Este é, de facto, o novo culto instituído por Cristo, que é bastante inseparável da sua própria oblação eucarística nos nossos altares de pedra. Assim, Paulo exorta os romanos a adorarem a Deus com suas vidas, uma unidade única de moralidade e culto totalmente desconhecida em outras religiões. Tal modus vivendi só se torna possível após a libertação do poder de Satanás em todas as suas formas e extensões:
Apresentem 3 seus corpos como sacrifício vivo, santo e aceitável a Deus, que é sua adoração espiritual. Não se conforme com este mundo, mas transforme-se pela renovação da sua mente, para que você possa provar qual é a vontade de Deus, o que é bom, aceitável e perfeito. (Romanos 12:1-2)
Longe de implicar uma simples mudança de qualidades espirituais que permanecem estaticamente minhas e puramente interiores à minha alma, a nova vida e condição que se torna minha é o resultado de uma mudança revolucionária de propriedade sobre o meu ser. Cristo reclamou-me para si e arrancou-me do poder usurpador de Satanás, e isto estabelece-me numa existência totalmente nova: agora pertenço , não mais a Satanás, mas a Deus em Cristo. Esta transferência de propriedade do reino deste mundo para as mãos de Deus é o cerne da noção de sacrifício, de “tornar sagrado” o que antes era profano.

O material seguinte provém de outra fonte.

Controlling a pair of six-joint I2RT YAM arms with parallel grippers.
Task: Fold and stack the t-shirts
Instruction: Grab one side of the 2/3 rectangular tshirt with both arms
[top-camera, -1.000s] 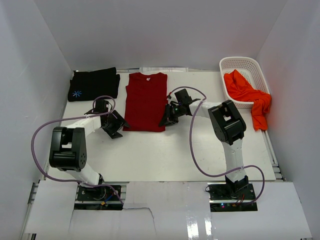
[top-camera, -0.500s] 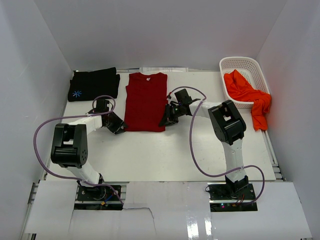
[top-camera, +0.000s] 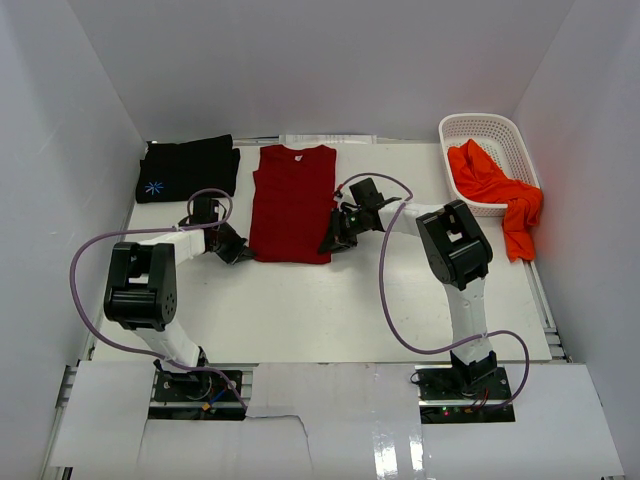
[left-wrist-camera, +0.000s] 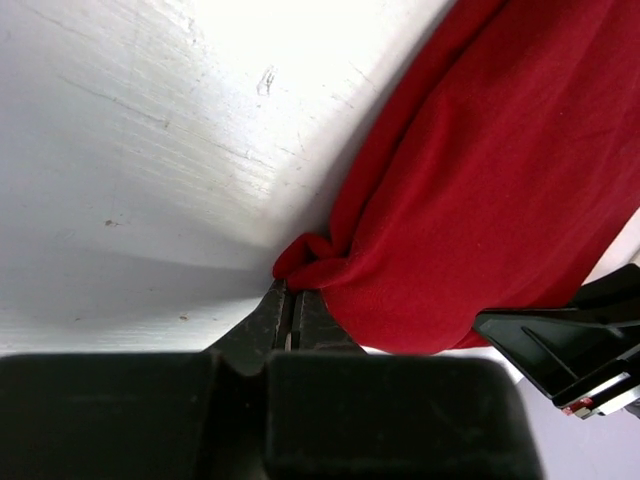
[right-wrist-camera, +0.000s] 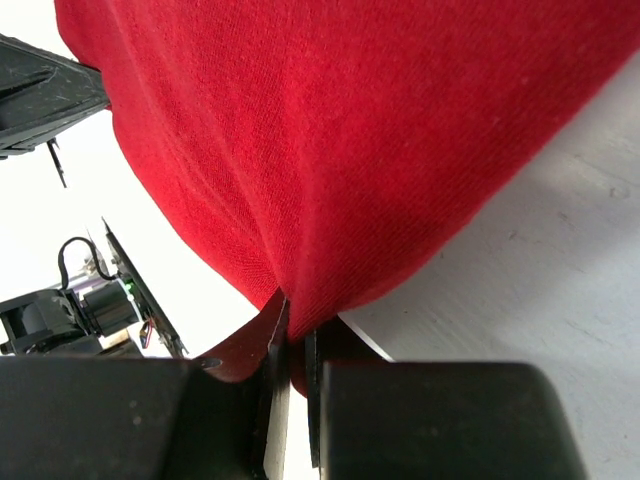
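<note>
The dark red t-shirt (top-camera: 290, 200) lies flat at mid-table, collar toward the back. My left gripper (top-camera: 243, 252) sits at its near left corner. In the left wrist view the left gripper (left-wrist-camera: 290, 290) is shut, with a small bunch of the dark red t-shirt (left-wrist-camera: 480, 180) pinched at its tips. My right gripper (top-camera: 328, 245) is at the near right corner. The right wrist view shows that gripper (right-wrist-camera: 290, 305) shut on a fold of the dark red t-shirt (right-wrist-camera: 350, 130). A folded black t-shirt (top-camera: 190, 168) with a blue print lies at the back left. An orange-red t-shirt (top-camera: 495, 185) hangs out of the basket.
A white slotted basket (top-camera: 480, 118) stands at the back right against the wall. White walls close in the table on the left, back and right. Purple cables loop beside both arms.
My left gripper slid right to the shirt's near left corner and closed from open to shut on it. The right arm and the shirt have not moved.
</note>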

É por isso que a linguagem cultual de oferta e sacrifício, tal como usada por Paulo acima, é essencial para compreender toda a extensão da transformação cristã. Tal linguagem não é meramente metafórica, mas na verdade expressa a estreita unidade existente na dispensação cristã entre a identidade e a condição mais interiores do crente e os mistérios da redenção, tanto como realidades ontológicas em si mesmas como celebradas na Sagrada Liturgia. Conseqüentemente, devemos agora agir como servos de um novo Mestre, que, como o único Justo, nos torna participantes de sua própria justiça e assim “traz a justiça à vitória”: “O pecado não terá domínio sobre você, visto que você não é debaixo da lei, mas debaixo da graça. . . . Libertados do pecado, vocês se tornaram escravos da justiça” (Romanos 6:14, 18). 'Εδουλώθητε τῇ διϰαιοσύνῃ: Esta expressão muito enfática significa literalmente “você foi escravizado pela justiça”, e tal “escravidão” paradoxalmente é a própria definição da liberdade cristã. Não existe um meio-termo neutro entre a escravidão ao pecado e a escravidão à santidade e à bondade de Deus. O drama da possessão demoníaca e do ódio farisaico pela bondade de Jesus mostra amplamente a verdade disto. Existem dois reinos irreconciliáveis em guerra pela posse de todo o ser do homem, dois altares nos quais devo imolar a minha vida.